Le colloque international sur la bande dessinée et l’engagement méritait bien un bilan. Il est largement positif.

On pouvait avoir un doute. La bande-dessinée, c’est une affaire sérieuse ici en Belgique, et quand on lui accole le mot “colloque”, le réflexe serait à voir dans le neuvième art de la politique partout, tendance humaniste. Ce n’est pas toujours le cas, même en bande dessinée (Franck Miller, l’auteur de 300, est pour tout dire un facho de première). Alors, verdict ?

La bonne idée de ce colloque fut (mais était-ce voulu ?) de ne pas faire intervenir les auteurs de bande-dessinée pour se concentrer sur l’analyse discursive, presque scientifique.  A ce titre, chaque exposé a largement tiré son épingle du jeu. Mention très bien aux premiers intervenants, à qui la lourde tâche revenait d’ouvrir le débat (pas facile, dans cette petite salle surchauffée à l’arrière de la bibliothèque).

Laurent Bozar, de la haute école de la province de Liège, a consacré son exposé à la figure du soldat inconnu, de Jacques Tardi à L’homme de l’année 1917 (Éditions Delcourt) : analyse des planches, scénario, clins d’œil et positions anti-militaristes : il n’était pas aisé de s’attaquer au monstre Tardi et d’en synthétiser l’essence en trois-quarts d’heure montre en main.

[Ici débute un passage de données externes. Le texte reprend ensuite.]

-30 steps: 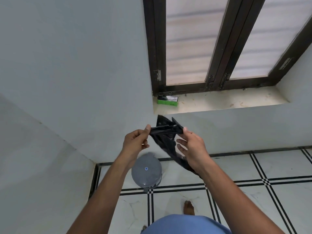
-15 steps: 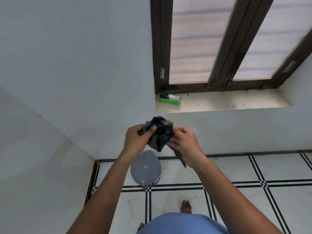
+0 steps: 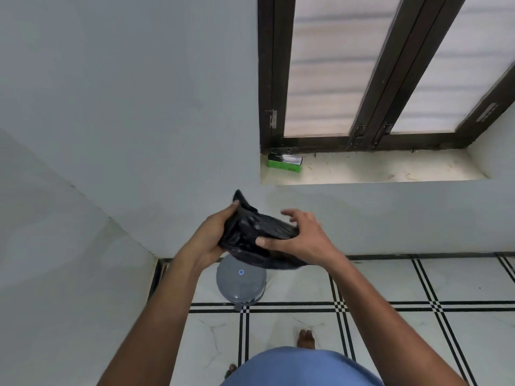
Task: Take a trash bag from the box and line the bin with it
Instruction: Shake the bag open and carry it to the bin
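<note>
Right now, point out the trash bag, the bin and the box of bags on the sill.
trash bag (image 3: 250,232), head view, on its crumpled black middle.
bin (image 3: 241,282), head view, on its closed grey lid.
box (image 3: 284,166), head view, on its green front face.

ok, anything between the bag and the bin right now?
Yes: the grey bin has its lid down, directly under the black trash bag. The left hand and right hand both grip the bag, which is bunched, not opened out. Nothing else is visible between them.
</note>
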The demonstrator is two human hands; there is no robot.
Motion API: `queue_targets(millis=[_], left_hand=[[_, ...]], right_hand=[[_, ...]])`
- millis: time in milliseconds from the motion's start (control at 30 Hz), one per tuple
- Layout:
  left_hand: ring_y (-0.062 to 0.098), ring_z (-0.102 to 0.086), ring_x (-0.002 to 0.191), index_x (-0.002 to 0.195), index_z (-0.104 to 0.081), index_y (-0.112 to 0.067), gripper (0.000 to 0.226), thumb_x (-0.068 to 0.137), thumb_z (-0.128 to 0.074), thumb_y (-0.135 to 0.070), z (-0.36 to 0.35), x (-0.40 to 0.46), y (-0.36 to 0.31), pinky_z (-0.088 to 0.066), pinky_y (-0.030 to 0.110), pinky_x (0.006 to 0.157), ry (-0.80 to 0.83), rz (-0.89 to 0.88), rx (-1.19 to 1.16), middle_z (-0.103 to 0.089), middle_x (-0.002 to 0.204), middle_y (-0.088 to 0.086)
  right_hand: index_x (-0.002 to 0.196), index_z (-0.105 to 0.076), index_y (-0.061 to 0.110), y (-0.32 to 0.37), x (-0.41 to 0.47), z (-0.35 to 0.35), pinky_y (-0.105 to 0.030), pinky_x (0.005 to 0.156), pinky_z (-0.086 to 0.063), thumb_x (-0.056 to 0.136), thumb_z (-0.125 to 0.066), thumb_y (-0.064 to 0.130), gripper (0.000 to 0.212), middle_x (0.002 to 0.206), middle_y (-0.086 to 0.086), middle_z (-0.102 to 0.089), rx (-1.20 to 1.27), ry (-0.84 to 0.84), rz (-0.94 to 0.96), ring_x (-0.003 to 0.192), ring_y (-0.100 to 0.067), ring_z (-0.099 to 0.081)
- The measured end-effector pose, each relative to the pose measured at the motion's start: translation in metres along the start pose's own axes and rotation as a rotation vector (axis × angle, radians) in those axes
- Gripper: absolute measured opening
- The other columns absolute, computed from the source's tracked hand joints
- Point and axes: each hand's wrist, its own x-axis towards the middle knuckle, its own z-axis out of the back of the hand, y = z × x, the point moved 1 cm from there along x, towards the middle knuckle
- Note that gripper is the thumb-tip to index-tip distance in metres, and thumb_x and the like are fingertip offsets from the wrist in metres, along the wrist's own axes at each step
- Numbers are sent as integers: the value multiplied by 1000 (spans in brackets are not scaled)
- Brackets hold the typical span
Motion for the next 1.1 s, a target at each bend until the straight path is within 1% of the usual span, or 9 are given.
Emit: queue_targets(millis=[67,167,367,500,633,733,833,967,1100], left_hand=[[36,-75,121,127,-79,-5,55,106,-62,-53,-5,-2,-1,-55,49,109,46,-6,119,-79,127,20],[34,-74,125,135,-74,-8,61,97,-74,-55,-3,-1,-2,-55,48,112,154,-74,154,-77,133,17],[23,-80,85,91,-84,-9,24,78,-97,-24,38,7,9,-62,30,77,-61,-48,800,-83,84,2],[30,-78,99,104,-85,-7,24,96,-72,-26,55,6,7,-60,40,91,-218,16,281,-84,103,10],[25,-79,85,103,-80,-11,30,103,-51,-19,58,-1,3,-58,43,88,-119,-38,-154,-81,103,12],[34,-78,103,119,-81,-6,30,100,-69,-26,55,-9,2,-58,52,104,31,29,34,-80,121,19],[39,-75,115,124,-79,-1,47,87,-88,-30,62,-13,6,-54,54,114,194,105,357,-76,129,28],[37,-69,132,135,-73,0,47,94,-75,-24,69,-15,13,-48,52,119,202,52,124,-70,142,24],[32,-79,102,109,-83,-5,35,105,-49,-14,81,-2,10,-65,48,91,-182,-125,-408,-77,124,19]], right_hand=[[151,-59,42,8,-1,-3,-42,111,-57,61,-94,81,105,143,8,-64,109,68,73,130,-13,-62],[111,-83,16,16,6,-4,-55,95,-66,98,-83,49,35,103,-16,-83,361,4,177,97,-23,-81],[122,-80,7,2,24,21,-49,93,-64,116,-47,46,51,117,-16,-84,1210,-251,-226,123,-43,-75],[133,-73,21,-10,15,34,-50,103,-62,90,-71,82,75,124,-7,-82,789,-219,-41,115,-28,-80],[110,-83,21,-34,18,28,-35,91,-59,78,-95,61,52,99,-6,-84,79,54,43,98,-21,-82],[124,-80,8,-24,11,27,-46,104,-56,107,-68,29,30,120,-18,-82,741,137,-21,118,-38,-77],[117,-79,9,-14,9,40,-47,96,-53,99,-58,25,32,116,-14,-77,1307,122,-2,109,-34,-71],[128,-73,6,-13,6,47,-52,107,-55,103,-59,45,49,131,-20,-71,1350,129,39,120,-41,-70],[143,-70,11,-25,4,38,-57,118,-52,105,-61,64,65,142,-20,-74,874,298,-83,134,-43,-69]])
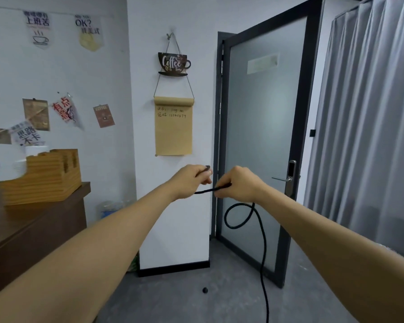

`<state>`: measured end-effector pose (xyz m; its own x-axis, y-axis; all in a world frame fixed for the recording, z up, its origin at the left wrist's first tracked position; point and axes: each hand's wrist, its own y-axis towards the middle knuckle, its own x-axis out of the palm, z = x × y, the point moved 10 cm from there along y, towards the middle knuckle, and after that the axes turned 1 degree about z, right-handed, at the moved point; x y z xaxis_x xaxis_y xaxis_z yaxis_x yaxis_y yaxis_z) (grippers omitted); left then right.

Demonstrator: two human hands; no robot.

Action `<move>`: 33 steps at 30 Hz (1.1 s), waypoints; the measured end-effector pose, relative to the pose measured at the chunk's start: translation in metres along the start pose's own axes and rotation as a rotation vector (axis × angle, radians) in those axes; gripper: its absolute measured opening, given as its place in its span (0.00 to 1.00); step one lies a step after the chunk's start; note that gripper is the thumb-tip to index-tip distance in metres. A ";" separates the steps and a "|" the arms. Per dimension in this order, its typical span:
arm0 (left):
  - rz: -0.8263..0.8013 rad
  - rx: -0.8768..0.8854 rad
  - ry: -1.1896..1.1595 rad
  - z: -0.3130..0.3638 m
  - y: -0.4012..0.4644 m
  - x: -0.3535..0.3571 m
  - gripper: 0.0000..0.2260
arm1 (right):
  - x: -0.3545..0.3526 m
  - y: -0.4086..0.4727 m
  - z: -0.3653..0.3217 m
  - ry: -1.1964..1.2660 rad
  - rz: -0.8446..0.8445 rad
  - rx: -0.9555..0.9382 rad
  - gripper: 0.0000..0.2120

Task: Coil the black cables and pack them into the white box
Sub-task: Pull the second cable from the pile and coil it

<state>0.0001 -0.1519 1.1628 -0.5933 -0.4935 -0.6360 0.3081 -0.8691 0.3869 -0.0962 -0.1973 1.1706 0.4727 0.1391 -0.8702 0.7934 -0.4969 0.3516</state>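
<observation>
At chest height, before a white pillar: both arms reach forward, hands close together, a cable strung between them.
Curtain (369,113): grey, fills the right side; top and right edge cut off by the frame.
Door (264,141): frosted glass in a dark frame, ajar; a metal handle (282,179) on its right edge. What lies behind the glass cannot be made out.
Pillar (173,206): white, with a cup-shaped "Coffee" sign (173,64) and a brown paper roll (173,127) hung below it; the handwriting on the roll is small and only partly legible.
Counter (33,229): dark wood, left, cut off by the frame; wooden blocks (42,176) stacked on it, blurred white objects behind them.
Left hand (191,180): fingers curled, gripping the cable near its end; the tip pokes out above the knuckles.
Right hand (238,184): fingers curled round the cable; fingertips hidden behind the hand.
Cable (261,252): black; a short taut span runs between the hands, then it drops from the right hand, makes one loop and trails down out of frame at the bottom.
Floor (196,306): grey; a small dark object (205,290) lies on it, too small to identify.
Box: not in view.
</observation>
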 end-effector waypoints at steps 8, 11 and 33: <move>-0.131 -0.106 -0.294 0.020 -0.003 0.029 0.22 | -0.044 0.002 0.012 0.442 0.080 -0.094 0.09; -0.079 -0.113 -0.411 0.028 0.000 0.028 0.22 | -0.041 -0.001 0.019 0.530 0.049 -0.075 0.07; -0.003 -0.294 -0.659 0.016 0.015 0.033 0.17 | -0.036 0.015 0.065 0.733 0.145 0.133 0.20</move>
<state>-0.0265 -0.1806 1.1578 -0.8911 -0.4490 -0.0659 0.4383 -0.8892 0.1316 -0.1255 -0.2652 1.1847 0.7394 0.5752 -0.3498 0.6730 -0.6461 0.3601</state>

Ce fut fait, et bien fait.

L’exposé de Sophie Milquet, de l’ULB, n’était pas une mince affaire non plus : il s’agissait d’étudier le traitement de la guerre en Bosnie à travers la bande dessinée. Là aussi, la bonne idée fut de circonscrire l’étude à quelques auteurs, dont certains bien connus du grand public (Enki Bilal, qui avait foulé l’ULB l’année passée) ; sans justement, s’en tenir à des considérations strictement politiques. Scénario en chausse-trappe, ellipses scénaristiques, contexte géo-politique, rien de ce qui fait ordinairement la force de Bilal n’a été éludé. C’était pas gagné.

Par la suite, le colloque s’est un brin refermé sur lui-même, axant ses thématiques sur le nouveau journalisme en bande dessinée. On n’a donc pas échappé à l’incontournable travail de Joe Sacco, et au renouveau du genre à travers les Mooks que sont XXI et consorts… avant de diversifier à nouveau ses thèmes : engagement dans la bande-dessinée jeunesse, réécriture de la guerre, et pour conclure… le paradigme du déchet dans la bande dessinée. Gonflé.